Mr. Selleslaghs was one of the delegates who today addressed the General Assembly’s Third Committee, which was discussing a resolution on the social impact of the economic crisis on young people.

Concerns over education cuts were also high on the delegates’ agenda, with many saying that the quality of education has decreased in their countries since the start of the economic crisis, making investment in education a priority for them.

Other issues had a more regional focus. Andrea Roman, the delegate from Peru, said that young Peruvians are not only worried about getting jobs and education, but also the future of their political system.

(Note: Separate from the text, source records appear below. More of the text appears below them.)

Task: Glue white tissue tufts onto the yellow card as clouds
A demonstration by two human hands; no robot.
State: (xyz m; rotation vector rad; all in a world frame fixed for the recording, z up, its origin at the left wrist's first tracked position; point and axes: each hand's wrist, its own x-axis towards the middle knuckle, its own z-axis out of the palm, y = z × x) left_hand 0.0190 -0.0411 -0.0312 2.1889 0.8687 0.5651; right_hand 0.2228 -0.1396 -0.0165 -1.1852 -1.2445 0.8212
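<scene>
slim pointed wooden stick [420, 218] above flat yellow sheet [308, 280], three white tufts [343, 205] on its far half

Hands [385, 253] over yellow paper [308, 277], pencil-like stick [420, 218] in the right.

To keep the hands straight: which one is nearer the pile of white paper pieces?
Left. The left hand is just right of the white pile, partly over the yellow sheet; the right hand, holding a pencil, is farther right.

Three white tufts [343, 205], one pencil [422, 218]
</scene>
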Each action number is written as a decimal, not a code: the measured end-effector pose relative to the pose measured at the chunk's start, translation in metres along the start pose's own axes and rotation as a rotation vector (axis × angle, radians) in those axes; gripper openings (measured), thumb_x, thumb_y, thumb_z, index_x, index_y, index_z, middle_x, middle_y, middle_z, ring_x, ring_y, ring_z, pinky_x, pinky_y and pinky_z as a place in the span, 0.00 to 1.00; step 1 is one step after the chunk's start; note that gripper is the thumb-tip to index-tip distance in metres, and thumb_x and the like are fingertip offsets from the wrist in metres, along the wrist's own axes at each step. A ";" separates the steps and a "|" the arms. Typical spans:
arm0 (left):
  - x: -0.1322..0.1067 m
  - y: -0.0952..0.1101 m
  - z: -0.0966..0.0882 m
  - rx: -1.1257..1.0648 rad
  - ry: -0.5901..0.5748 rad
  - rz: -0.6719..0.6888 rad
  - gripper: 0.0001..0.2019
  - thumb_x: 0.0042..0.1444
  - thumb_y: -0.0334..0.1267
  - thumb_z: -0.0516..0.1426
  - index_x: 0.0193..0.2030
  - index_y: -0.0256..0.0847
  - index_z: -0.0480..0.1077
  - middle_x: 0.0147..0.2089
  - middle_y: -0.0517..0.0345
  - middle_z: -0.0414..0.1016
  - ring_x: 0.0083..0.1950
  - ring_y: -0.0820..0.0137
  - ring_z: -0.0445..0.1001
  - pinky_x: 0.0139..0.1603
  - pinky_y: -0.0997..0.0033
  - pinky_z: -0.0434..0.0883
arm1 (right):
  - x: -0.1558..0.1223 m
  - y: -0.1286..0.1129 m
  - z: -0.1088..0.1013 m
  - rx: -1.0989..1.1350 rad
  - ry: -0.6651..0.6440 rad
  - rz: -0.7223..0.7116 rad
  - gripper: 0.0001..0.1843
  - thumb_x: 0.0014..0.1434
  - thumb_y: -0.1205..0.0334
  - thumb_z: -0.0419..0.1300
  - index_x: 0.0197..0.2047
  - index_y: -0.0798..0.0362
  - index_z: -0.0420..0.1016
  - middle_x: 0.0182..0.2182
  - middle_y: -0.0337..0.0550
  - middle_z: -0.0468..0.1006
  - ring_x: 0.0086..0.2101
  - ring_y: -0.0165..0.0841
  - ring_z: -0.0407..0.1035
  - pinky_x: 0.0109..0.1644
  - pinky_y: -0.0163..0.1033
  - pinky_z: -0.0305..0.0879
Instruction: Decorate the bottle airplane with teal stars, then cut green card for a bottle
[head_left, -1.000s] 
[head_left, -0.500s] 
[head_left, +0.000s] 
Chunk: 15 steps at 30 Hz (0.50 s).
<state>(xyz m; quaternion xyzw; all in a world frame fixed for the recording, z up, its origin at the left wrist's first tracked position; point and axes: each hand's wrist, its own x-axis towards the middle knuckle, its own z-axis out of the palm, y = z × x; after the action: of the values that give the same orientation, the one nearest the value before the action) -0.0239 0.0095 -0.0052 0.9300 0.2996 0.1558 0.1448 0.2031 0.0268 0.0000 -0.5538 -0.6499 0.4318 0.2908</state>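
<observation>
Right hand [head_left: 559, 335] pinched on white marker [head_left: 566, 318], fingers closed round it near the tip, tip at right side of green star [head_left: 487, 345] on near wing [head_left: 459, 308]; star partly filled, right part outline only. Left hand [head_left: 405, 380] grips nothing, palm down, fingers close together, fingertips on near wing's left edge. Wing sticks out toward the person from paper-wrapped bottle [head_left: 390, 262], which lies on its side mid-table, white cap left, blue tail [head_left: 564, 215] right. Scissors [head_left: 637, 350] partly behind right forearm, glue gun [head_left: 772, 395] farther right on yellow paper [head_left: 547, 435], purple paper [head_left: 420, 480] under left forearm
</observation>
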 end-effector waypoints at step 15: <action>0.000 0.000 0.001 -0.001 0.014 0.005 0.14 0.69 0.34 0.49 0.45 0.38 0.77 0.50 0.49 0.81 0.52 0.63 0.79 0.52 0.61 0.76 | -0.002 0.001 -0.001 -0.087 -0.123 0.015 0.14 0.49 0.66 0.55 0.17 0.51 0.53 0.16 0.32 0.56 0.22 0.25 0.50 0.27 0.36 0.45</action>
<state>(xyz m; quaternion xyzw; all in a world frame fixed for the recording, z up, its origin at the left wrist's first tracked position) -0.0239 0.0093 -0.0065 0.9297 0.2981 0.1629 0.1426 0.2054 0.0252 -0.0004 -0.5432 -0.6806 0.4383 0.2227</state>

“Young people want stability, and they never want to live in a dictatorship again. We want to ensure we have a political future, and not make the same mistakes made in the past,” she said.

Russian delegate Anna Gavrilova said migration and intercultural issues are a main concern in her country.

“We have many nationalities so it’s important that we learn how to interact and also learn from each other. We may be different but we all want equal rights,” she said.

However, a resonating theme was that of inclusion in decision-making processes in their countries as well as in the international system.

“The UN is built on the foundation that everyone is represented and that together we can work on solutions. This needs to reflect young people’s priorities too,” said the delegate from the Netherlands, Dirk Anton Jansen.

Before the trip to UN Headquarters, many delegates spent almost a year talking to their peers at schools, universities and youth forums, listening to their concerns and preoccupations, and bringing their message to UN officials and world leaders.

“I spoke to 76 youth organizations in Sweden with about half a million members. They all have different concerns, but I think that what they care about the most is inclusion. They want to feel that they can say what they want and that their voices are heard,” said Marlin Johansson, who earlier today led a side event on the topic of lesbian, gay, bisexual, transgender and queer youth in Sweden.

Ms. Johansson said the experience so far had shown her all the work that goes on behind the scenes at the UN.

“It has been an incredible opportunity to be here. I think it was hard to understand what was going on before coming here. Now we get to see what is going on behind all the work. It’s definitely not as easy as we thought. You have to be very strategic with what you say,” she said.